In una dichiarazione ai media, gli organizzatori hanno affermato: “Le femministe hanno ignorato o non sono riuscite ad affrontare adeguatamente la violenza e i crimini sessuali commessi contro le donne israeliane durante il massacro del 7 ottobre”. UN Women ha scritto un tweet, il Cedaw (il comitato delle Nazioni Unite per l’eliminazione della discriminazione contro le donne) si è limitato a dire che lo stupro è grave, senza menzionare gli orrori subiti dalle donne israeliane. E il MeToo? Un tweet minimalista del 16 novembre per far dimenticare l’indifferenza iniziale, in cui Israele è citato assieme a Palestina, Sudan, Congo e Tigrè. Sembra davvero che per molti J. K. Rowling sia “più cattiva” di Hamas per aver scritto che “la guerra è pace, la libertà è schiavitù, l’ignoranza è forza e l’individuo dotato di pene che ti ha violentato è una donna”.
Se attrici di grido – Marion Cotillard, Melanie Laurent, Juliette Binoche e Isabelle Adjani per citarne alcune – hanno avuto la brillante idea di una “marcia silenziosa” con le “bandiere bianche” per il cessate il fuoco a Gaza, ora una loro famosa collega, Gwyneth Paltrow, icona del MeToo e figura chiave nella storia del New York Times su Harvey Weinstein che ha portato alla fine del produttore, prende posizione. “Shani Louk avrebbe dovuto compiere 23 anni oggi”. Così inizia il post dell’attrice su Instagram, in cui Paltrow racconta l’orribile video del corpo di Shani fatto sfilare da Hamas. “Ci sono ancora 17 donne detenute da Hamas. Dove sono le femministe? Lo stupro non è resistenza”. Paltrow è stata travolta sui social da accuse di essere una “sostenitrice del genocidio d’Israele”. Solo pochi mesi fa, un’attrice che avesse parlato contro lo stupro sarebbe sembrata un’altra Asia Argento; ora una che parli degli stupri di Hamas sembra Asia Bibi.

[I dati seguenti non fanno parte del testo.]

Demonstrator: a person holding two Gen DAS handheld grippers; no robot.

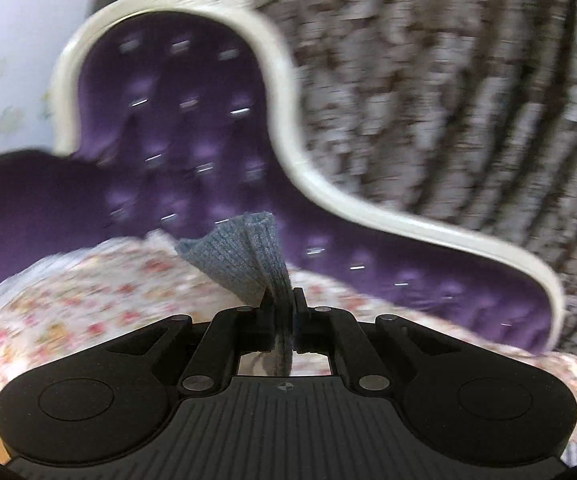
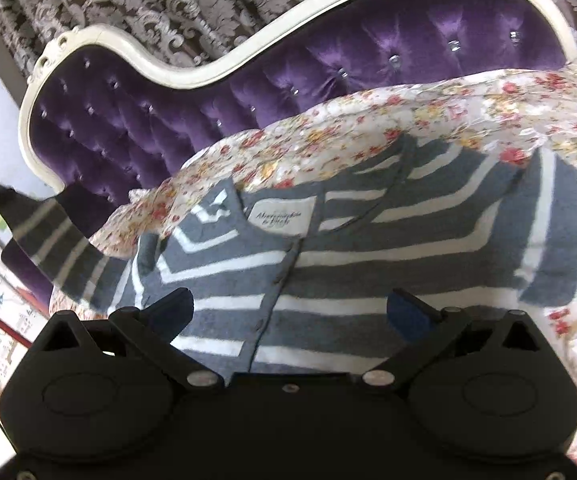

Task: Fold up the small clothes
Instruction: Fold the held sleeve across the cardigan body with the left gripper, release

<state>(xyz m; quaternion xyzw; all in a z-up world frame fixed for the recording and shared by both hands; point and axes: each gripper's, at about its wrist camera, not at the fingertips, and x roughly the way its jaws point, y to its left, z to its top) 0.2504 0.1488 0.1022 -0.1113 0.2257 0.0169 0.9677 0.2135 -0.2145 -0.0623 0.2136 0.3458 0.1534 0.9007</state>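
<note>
Lying on one floral sheet (image 2: 368, 128), one grey-and-white striped cardigan (image 2: 368, 240) spreads below the wide-open right gripper (image 2: 288, 312); the left gripper (image 1: 282, 304) pinches its sleeve (image 1: 244, 256).

A grey-and-white striped knit cardigan (image 2: 328, 264) lies front up on a floral sheet (image 2: 488, 112), spread fairly flat. Its button placket runs from the neck towards 6 o'clock, and a white label shows inside the collar at about 12 o'clock. One sleeve (image 2: 60, 248) is lifted off the sheet and stretches out towards 9 o'clock. In the left wrist view its grey ribbed cuff (image 1: 248, 256) stands bunched upright, pinched at its lower end.
</note>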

Perché se “l’individuo che ti ha violentato col pene è una donna”, questi occidentali non crederanno certo alle testimonianze di stupri e mutilazioni sessuali da parte di Hamas. Intanto Sheryl Sandberg, miliardaria, femminista ed ex ceo di Meta (la società madre di Facebook), sta usando la sua fama per attirare l’attenzione del mondo sul 7 ottobre. Sandberg è in Israele per girare un documentario sulla violenza sessuale. Ha intervistato sopravvissuti e testimoni. Al Wall Street Journal, Sandberg ha detto: “Non importa cos’altro credi riguardo alla tragedia delle vite perse a Gaza, dobbiamo credere che lo stupro sia sbagliato”. Il film è intitolato “Screams Before Silence”. “Questo è il lavoro più importante della mia vita”. Dal palco infiorettato di Sanremo non è volata una mosca sul 7 ottobre. Lo psicologo israeliano Carlo Strenger, nel libro Le mépris civilisé pubblicato dopo gli attentati del 2015, scrive: “In occidente, la libertà non ha più nulla di nuovo o di speciale”. Un ostaggio ebreo in mano a Hamas tira meno di un’omelia sul maschilismo.